→ Task statement
Please reproduce the following records exactly as they appear.

════════════════

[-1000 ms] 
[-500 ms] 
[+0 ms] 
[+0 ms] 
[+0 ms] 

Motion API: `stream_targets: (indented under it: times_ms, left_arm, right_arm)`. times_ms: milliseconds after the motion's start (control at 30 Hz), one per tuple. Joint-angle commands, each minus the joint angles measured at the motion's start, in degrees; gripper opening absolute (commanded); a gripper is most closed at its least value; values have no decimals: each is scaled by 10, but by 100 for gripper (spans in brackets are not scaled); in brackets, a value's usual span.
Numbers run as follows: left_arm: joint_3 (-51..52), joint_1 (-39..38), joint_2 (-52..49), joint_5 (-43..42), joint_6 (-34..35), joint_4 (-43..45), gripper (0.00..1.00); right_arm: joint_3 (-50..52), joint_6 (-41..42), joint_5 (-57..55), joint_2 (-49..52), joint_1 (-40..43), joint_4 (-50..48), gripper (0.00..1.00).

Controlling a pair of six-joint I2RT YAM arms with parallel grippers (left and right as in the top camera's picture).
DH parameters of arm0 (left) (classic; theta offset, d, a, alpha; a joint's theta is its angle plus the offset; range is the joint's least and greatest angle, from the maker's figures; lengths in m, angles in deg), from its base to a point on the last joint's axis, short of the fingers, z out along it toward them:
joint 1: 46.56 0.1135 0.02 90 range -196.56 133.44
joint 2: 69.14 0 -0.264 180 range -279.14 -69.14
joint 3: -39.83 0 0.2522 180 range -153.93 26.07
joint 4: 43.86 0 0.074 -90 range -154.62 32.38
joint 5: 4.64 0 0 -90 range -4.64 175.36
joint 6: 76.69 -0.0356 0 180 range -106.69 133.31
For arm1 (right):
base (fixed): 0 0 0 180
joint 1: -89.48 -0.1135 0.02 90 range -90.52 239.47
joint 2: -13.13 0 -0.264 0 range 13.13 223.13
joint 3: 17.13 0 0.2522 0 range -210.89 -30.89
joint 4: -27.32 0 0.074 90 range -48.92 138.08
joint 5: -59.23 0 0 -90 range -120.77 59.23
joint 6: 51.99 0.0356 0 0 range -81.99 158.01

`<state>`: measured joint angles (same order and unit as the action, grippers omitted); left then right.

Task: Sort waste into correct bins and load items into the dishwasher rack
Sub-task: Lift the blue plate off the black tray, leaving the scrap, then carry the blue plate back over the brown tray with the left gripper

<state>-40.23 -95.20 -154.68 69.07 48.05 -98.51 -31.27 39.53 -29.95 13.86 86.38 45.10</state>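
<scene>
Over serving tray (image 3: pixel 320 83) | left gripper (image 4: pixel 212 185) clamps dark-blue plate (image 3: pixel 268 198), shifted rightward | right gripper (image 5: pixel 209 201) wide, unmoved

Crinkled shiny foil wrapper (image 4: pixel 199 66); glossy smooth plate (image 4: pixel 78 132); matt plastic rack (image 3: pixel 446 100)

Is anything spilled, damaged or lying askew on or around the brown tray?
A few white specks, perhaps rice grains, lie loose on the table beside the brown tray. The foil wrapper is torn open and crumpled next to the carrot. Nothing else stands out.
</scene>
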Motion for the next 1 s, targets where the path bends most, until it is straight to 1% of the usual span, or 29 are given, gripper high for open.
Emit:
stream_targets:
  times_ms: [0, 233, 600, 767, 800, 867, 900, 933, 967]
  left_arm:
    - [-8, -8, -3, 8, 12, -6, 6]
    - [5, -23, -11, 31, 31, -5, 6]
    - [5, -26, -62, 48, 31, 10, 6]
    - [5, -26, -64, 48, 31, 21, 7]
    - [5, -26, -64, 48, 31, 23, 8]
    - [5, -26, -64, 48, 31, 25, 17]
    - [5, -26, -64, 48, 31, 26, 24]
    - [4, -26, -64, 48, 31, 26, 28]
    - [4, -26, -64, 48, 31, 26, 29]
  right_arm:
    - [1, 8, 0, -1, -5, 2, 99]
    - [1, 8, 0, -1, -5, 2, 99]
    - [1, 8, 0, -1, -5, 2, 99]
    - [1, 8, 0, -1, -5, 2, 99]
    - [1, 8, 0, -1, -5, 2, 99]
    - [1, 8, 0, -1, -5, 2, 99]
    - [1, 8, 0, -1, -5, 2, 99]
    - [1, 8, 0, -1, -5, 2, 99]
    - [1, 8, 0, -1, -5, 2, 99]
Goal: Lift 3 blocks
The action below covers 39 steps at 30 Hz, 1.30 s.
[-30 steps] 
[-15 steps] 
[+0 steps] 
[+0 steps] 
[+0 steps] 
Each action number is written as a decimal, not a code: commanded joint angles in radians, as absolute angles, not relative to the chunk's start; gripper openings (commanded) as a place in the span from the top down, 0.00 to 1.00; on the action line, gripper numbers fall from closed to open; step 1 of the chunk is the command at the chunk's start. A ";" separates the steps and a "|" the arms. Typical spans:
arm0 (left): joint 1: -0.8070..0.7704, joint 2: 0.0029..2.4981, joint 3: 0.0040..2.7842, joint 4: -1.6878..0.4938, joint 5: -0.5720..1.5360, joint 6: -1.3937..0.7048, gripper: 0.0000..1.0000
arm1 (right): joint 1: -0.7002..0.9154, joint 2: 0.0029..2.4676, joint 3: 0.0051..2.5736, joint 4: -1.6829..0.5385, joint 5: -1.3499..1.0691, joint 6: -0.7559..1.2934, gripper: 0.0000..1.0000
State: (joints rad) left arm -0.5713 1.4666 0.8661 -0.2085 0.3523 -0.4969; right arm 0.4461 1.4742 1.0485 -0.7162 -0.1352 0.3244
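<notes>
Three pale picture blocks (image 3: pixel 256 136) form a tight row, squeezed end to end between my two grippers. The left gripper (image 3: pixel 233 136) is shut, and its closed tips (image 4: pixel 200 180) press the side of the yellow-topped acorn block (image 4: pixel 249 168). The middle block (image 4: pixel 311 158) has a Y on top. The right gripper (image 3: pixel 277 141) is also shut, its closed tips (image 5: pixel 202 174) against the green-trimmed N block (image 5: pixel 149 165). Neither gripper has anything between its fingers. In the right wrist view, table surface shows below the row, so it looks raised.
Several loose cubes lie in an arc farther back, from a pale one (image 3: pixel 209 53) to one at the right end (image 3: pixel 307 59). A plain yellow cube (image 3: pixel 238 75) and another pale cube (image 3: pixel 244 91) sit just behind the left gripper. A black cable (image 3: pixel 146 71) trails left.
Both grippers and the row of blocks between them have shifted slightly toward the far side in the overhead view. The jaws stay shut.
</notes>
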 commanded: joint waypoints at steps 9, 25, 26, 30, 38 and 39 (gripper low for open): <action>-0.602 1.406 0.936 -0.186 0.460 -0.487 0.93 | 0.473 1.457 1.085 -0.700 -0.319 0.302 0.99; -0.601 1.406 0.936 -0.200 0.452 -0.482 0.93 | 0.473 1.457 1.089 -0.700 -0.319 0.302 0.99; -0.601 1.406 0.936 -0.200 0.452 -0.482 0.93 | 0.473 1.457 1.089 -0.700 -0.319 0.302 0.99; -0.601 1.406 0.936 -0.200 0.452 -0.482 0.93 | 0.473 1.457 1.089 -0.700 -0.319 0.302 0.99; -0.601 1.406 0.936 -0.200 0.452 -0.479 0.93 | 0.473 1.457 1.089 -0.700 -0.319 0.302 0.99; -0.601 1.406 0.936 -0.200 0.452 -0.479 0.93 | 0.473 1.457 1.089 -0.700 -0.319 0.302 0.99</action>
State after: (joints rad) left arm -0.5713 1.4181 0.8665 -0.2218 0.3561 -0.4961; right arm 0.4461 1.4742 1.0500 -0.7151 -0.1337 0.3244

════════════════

→ Answer to the problem
[-1000 ms] 
[-500 ms] 
[+0 ms] 
[+0 ms] 
[+0 ms] 

Motion API: `stream_targets: (indented under it: times_ms, left_arm, right_arm)`. times_ms: milliseconds after the motion's start (control at 30 Hz), one per tuple. Joint-angle commands, each minus the joint angles measured at the motion's start, in degrees; gripper opening absolute (commanded); a gripper is most closed at its least value; values have no decimals: each is scaled by 10, but by 100 for gripper (spans in brackets are not scaled); in brackets, a value's usual span.
Numbers run as follows: left_arm: joint_3 (-51..52), joint_1 (-39..38), joint_2 (-52..49), joint_5 (-43..42), joint_6 (-34..35), joint_4 (-43..45), gripper (0.00..1.00); right_arm: joint_3 (-50..52), joint_6 (-41..42), joint_5 (-57..55), joint_2 (-49..52), joint_1 (-40..43), joint_4 (-50..48), gripper (0.00..1.00).

Controlling a pair of six-joint I2RT YAM arms with parallel grippers (left and right as in the top camera's picture).
DH parameters of arm0 (left) (classic; theta offset, d, a, alpha; a joint's theta is its angle plus the offset; range is the joint's least and greatest angle, from the maker's figures; lengths in m, angles in deg), from its base to a point on the last joint's axis, short of the fingers, z out along it toward them:
joint 1: 46.56 0.1135 0.02 90 range -196.56 133.44
joint 2: 69.14 0 -0.264 180 range -279.14 -69.14
joint 3: -39.83 0 0.2522 180 range -153.93 26.07
joint 4: 43.86 0 0.074 -90 range -154.62 32.38
joint 5: 4.64 0 0 -90 range -4.64 175.36
joint 6: 76.69 -0.0356 0 180 range -106.69 133.31
For arm1 (right):
base (fixed): 0 0 0 180
joint 1: -89.48 -0.1135 0.02 90 range -90.52 239.47
joint 2: -13.13 0 -0.264 0 range 13.13 223.13
joint 3: 17.13 0 0.2522 0 range -210.89 -30.89
joint 4: -27.32 0 0.074 90 range -48.92 138.08
joint 5: -59.23 0 0 -90 range -120.77 59.23
joint 6: 51.99 0.0356 0 0 range -81.99 158.01

`<state>`: measured joint angles (same order and unit as the action, grippers omitted); left then right.

Task: Sort waste into correct bins and load items into the dishwasher rack
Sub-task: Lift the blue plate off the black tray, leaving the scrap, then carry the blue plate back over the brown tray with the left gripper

<state>-40.23 -95.20 -154.68 69.07 48.05 -98.51 -31.27 39.53 -29.95 13.86 86.38 45.10</state>
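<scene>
Over serving tray (image 3: pixel 320 83) | left gripper (image 4: pixel 212 185) clamps dark-blue plate (image 3: pixel 268 198), shifted rightward | right gripper (image 5: pixel 209 201) wide, unmoved

Crinkled shiny foil wrapper (image 4: pixel 199 66); glossy smooth plate (image 4: pixel 78 132); matt plastic rack (image 3: pixel 446 100)

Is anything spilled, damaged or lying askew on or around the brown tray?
A few white specks, perhaps rice grains, lie loose on the table beside the brown tray. The foil wrapper is torn open and crumpled next to the carrot. Nothing else stands out.
</scene>
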Motion for the next 1 s, targets where the path bends most, until it is straight to 1% of the usual span, or 29 are given, gripper high for open.
Emit:
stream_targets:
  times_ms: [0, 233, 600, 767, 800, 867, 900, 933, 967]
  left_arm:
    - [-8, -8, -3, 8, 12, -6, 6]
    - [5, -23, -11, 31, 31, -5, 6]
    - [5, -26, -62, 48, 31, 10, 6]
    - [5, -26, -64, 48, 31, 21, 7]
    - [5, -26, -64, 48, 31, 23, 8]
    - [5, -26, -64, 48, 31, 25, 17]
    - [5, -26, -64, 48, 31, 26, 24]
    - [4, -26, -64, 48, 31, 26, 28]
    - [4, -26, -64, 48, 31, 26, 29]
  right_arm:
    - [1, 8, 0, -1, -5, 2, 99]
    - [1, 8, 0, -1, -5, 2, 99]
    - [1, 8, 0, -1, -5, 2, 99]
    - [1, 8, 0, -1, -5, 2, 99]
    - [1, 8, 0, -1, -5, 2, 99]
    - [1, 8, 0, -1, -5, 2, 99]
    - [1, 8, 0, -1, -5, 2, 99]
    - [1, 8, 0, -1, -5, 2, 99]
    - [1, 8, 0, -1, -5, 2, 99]
Goal: Lift 3 blocks
The action below covers 39 steps at 30 Hz, 1.30 s.
[-30 steps] 
[-15 steps] 
[+0 steps] 
[+0 steps] 
[+0 steps] 
Each action number is written as a decimal, not a code: commanded joint angles in radians, as absolute angles, not relative to the chunk's start; gripper openings (commanded) as a place in the span from the top down, 0.00 to 1.00; on the action line, gripper numbers fall from closed to open; step 1 of the chunk is the command at the chunk's start. A ";" separates the steps and a "|" the arms. Typical spans:
arm0 (left): joint 1: -0.8070..0.7704, joint 2: 0.0029..2.4981, joint 3: 0.0040..2.7842, joint 4: -1.6878..0.4938, joint 5: -0.5720..1.5360, joint 6: -1.3937..0.7048, gripper: 0.0000..1.0000
arm1 (right): joint 1: -0.7002..0.9154, joint 2: 0.0029..2.4676, joint 3: 0.0051..2.5736, joint 4: -1.6829..0.5385, joint 5: -1.3499..1.0691, joint 6: -0.7559..1.2934, gripper: 0.0000..1.0000
State: (joints rad) left arm -0.5713 1.4666 0.8661 -0.2085 0.3523 -0.4969; right arm 0.4461 1.4742 1.0485 -0.7162 -0.1352 0.3244
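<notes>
Three pale picture blocks (image 3: pixel 256 136) form a tight row, squeezed end to end between my two grippers. The left gripper (image 3: pixel 233 136) is shut, and its closed tips (image 4: pixel 200 180) press the side of the yellow-topped acorn block (image 4: pixel 249 168). The middle block (image 4: pixel 311 158) has a Y on top. The right gripper (image 3: pixel 277 141) is also shut, its closed tips (image 5: pixel 202 174) against the green-trimmed N block (image 5: pixel 149 165). Neither gripper has anything between its fingers. In the right wrist view, table surface shows below the row, so it looks raised.
Several loose cubes lie in an arc farther back, from a pale one (image 3: pixel 209 53) to one at the right end (image 3: pixel 307 59). A plain yellow cube (image 3: pixel 238 75) and another pale cube (image 3: pixel 244 91) sit just behind the left gripper. A black cable (image 3: pixel 146 71) trails left.
Both grippers and the row of blocks between them have shifted slightly toward the far side in the overhead view. The jaws stay shut.
</notes>
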 commanded: joint waypoints at steps 9, 25, 26, 30, 38 and 39 (gripper low for open): <action>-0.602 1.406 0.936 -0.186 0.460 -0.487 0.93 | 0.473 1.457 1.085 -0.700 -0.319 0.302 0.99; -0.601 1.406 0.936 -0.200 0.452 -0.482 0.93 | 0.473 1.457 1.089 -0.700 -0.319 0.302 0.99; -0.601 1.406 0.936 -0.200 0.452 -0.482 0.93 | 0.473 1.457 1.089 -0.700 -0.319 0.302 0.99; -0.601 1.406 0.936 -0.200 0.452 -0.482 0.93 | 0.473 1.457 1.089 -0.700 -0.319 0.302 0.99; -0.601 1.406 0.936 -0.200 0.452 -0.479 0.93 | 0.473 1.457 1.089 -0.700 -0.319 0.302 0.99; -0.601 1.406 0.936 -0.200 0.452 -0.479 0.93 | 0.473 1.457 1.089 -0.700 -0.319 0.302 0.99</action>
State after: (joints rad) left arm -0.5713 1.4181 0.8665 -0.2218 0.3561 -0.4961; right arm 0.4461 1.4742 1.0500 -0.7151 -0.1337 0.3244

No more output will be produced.